A newly reported issue highlights significant challenges when connecting a Model Context Protocol (MCP) server to the google-adk framework using the MCPToolset integration. Users attempting to run browser automation and structured testing with Playwright and Google Maps tools encounter critical validation errors. Specifically, when initializing the agent stack, the system throws ´pydantic_core._pydantic_core.ValidationError: 2 validation errors for LlmAgent tools.0.callable´, indicating a fundamental mismatch or misconfiguration in expected callable types within the agent definition.
This interoperability failure occurs even when the setup strictly follows official guidance, including using compatible software versions: google-adk 1.2.1, litellm 1.72.2, openai 1.75.0, python-dotenv 1.1.0, and Python 3.11, on MacOS 15.1.1. The developer´s code attempts to wire up an LlmAgent with Playwright and MCPToolset, passing environment keys and parameters as prescribed. However, Pydantic validation in the LlmAgent expects ´tools´ list items to be callable or instances of BaseTool, but receives MCPToolset objects instead—an incompatibility that halts the agent´s instantiation, blocking all downstream automation tasks and orchestration workflows.
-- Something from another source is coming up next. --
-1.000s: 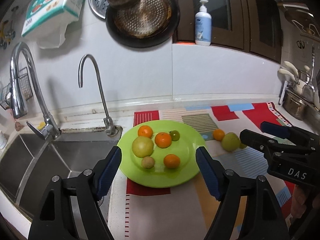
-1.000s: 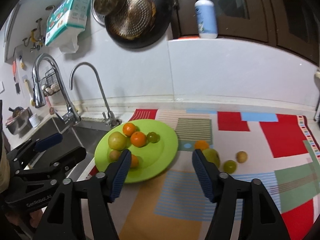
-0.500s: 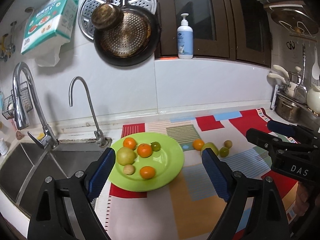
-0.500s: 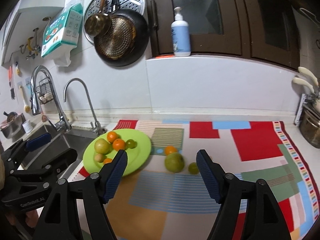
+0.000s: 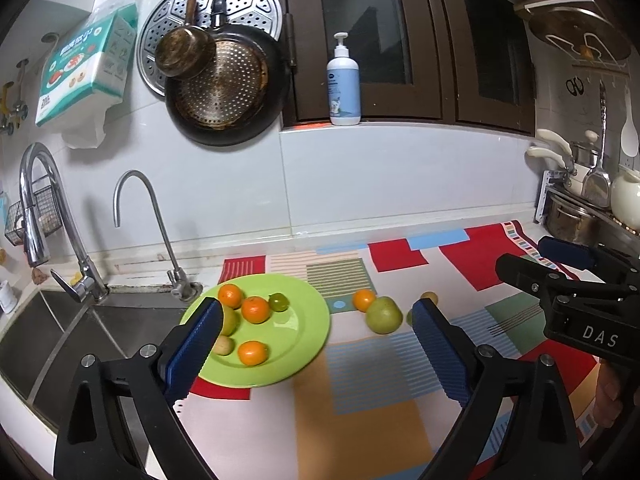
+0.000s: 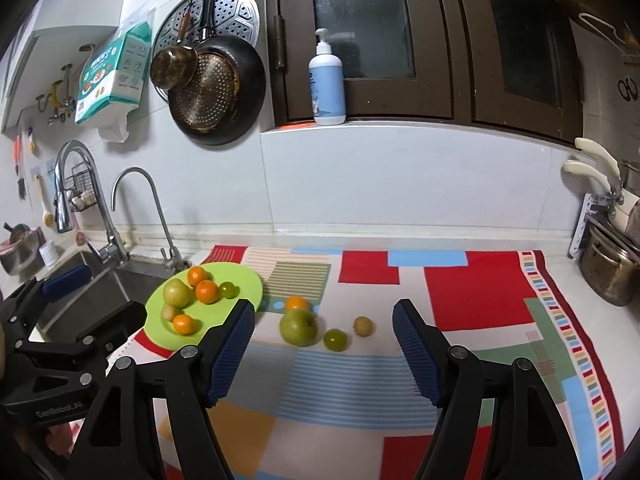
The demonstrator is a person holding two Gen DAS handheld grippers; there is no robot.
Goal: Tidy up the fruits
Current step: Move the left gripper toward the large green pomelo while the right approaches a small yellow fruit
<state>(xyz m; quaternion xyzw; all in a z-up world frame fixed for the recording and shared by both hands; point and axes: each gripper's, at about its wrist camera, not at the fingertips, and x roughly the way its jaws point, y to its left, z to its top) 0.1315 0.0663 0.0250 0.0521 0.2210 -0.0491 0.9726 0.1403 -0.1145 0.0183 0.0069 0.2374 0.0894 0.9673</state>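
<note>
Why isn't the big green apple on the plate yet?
It's off the plate. The big green apple sits on the patterned mat, right of the green plate.

"DAS" on right hand-held gripper (image 5: pixel 520 256)

A: State the lighting condition.
B: Indoor light, moderately bright and cool, falls from above. The white wall tiles (image 6: pixel 360 176) are evenly lit; the dark cabinet doors (image 6: pixel 360 32) far above show faint reflections in the glass.

A: Report shadows and glare.
B: The hanging pan (image 5: pixel 224 84) casts a soft shadow on the wall. The green plate (image 5: pixel 292 320) carries a small highlight.

A: Report optical faults.
B: Fisheye curvature bends lines at both edges; corners are black. The centre is sharp; near edges soften slightly.
</note>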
Documentation and sample snippets show intended use for orchestrating test plans via a root agent coordinating browser test agents. Despite attempts to use alternate MCP toolsets, reproduce the error under various conditions, and double-check Python environment settings, the core issue persists. A successful resolution would allow seamless orchestration of sub-agents for test plan execution, reporting, and integration with Artificial Intelligence models (e.g., Gemini), yet currently no workaround is provided. The issue remains open, and community support or updates from the google-adk maintainers are actively sought to restore critical functionality for automation practitioners using the MCPToolset module.